Cette évolution scientifique est à même d'apporter une réponse cohérente à l'intérêt actuel du public pour la nature en lui apportant des solutions sérieuses et non illusoires ou charlatanesques. Si le malade a pris conscience qu'il n'était pas un simple organe isolé mais un tout, encore faut-il que ce qui lui est proposé réponde à des certitudes qui relèvent de la science et non de la seule croyance dans "le merveilleux et magique pouvoir des plantes". S'il recherche une médecine globale, une médecine de la personne, une médecine de l'homme total, encore faut-il que la réponse qui lui est apporté s'inscrive dans une cohérence qui soit en accord avec les données de la science moderne.


CONCLUSION

La crise de la médecine actuelle et nombre des échecs thérapeutiques reposent sur une vision éclatée de l'homme. En effet, la médecine classique procède fondamentalement selon un mode de pensée disséquante. Elle considère la maladie comme extérieure à l'homme et isole le symptôme par rapport à l'individu.
Une vision plus globale, intégrant aussi l'approche analytique de la maladie est envisagée dans le cadre de la théorie endocrinienne du terrain, telle que la proposent les docteurs C. DURAFFOURD et J.C. LAPRAZ. Revalorisant l'étude clinique attentive des symptômes présentés par le malade, elle permet une vision globale de l'individu et réintègre la relation maladie-hôte.

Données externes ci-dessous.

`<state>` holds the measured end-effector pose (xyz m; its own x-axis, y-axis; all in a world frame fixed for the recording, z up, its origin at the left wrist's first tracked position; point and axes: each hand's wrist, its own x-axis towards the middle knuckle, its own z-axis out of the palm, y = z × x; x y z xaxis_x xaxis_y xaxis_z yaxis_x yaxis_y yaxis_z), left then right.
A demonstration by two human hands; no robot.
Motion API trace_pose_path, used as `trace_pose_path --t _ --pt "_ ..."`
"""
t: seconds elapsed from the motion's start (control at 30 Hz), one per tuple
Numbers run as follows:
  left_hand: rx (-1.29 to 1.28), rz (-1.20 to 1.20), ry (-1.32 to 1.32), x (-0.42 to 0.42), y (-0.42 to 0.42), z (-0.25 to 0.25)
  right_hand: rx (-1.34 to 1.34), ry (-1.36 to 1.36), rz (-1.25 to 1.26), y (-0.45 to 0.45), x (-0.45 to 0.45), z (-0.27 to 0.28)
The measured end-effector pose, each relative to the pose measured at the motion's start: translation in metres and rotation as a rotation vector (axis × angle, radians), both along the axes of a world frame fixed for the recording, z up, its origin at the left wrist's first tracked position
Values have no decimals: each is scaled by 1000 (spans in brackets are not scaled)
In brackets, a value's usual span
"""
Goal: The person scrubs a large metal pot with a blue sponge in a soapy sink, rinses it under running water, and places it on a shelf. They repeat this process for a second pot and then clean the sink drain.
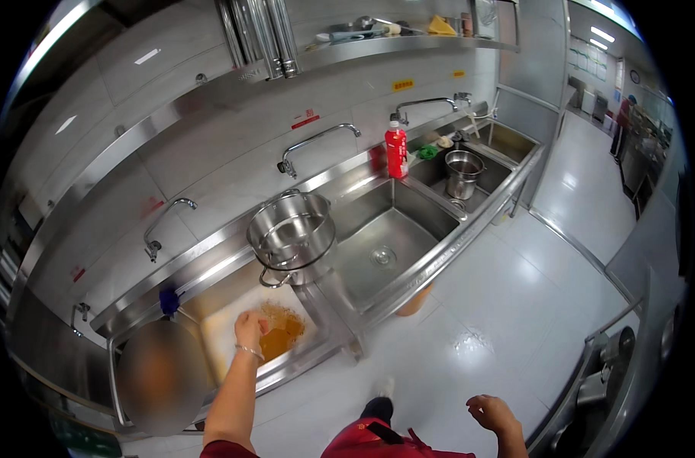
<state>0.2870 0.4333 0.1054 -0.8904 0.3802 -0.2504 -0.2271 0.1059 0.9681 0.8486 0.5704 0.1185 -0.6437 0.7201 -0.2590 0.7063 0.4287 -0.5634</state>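
My left hand [249, 331] is over a steel sink basin [218, 309] that holds foamy, brownish-yellow liquid [281, 338]. Its fingers look curled inward, and a small pinkish patch shows at the fingertips; whether it holds something I cannot tell. A bracelet circles the left wrist. Beyond the hand, large stacked steel pots [293, 232] stand on the sink's divider. My right hand [487, 411] hangs above the tiled floor at the lower right, fingers bent, with no object visible in it.
A blurred round patch covers the left basin. Chrome faucets [318, 137] project from the wall. A red bottle [396, 151] stands on the sink edge near another basin [393, 252] and a steel pot [463, 172]. A person [623, 126] stands far off at right. Shelves with pots [593, 389] are lower right.
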Motion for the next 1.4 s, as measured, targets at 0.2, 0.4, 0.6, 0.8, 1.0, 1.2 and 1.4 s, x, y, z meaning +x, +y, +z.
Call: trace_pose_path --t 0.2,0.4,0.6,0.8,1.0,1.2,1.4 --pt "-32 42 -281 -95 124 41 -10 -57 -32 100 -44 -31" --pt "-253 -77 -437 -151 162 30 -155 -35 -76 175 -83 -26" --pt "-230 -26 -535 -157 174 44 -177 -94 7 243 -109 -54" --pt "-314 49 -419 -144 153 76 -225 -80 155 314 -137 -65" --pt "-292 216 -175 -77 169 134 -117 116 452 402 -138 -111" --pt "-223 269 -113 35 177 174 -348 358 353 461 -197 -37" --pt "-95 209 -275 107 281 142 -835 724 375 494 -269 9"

Cette approche se situe à l'intérieur du mode de pensée scientifique classique, mais l'élargit dans une vision plus synthétique. Le véritable enjeu se situe donc à l'intérieur de la médecine et non pas à l'extérieur d'elle. Il ne s'agit pas là d'une prise de position partisane mais bien d'efforts pour informer le plus grand nombre des possibilités thérapeutiques de la phytothérapie utilisée dans le cadre d'une médecine de terrain, et tenter de réintroduire son utilisation dans le cadre d'une analyse physiologique rigoureuse et complète.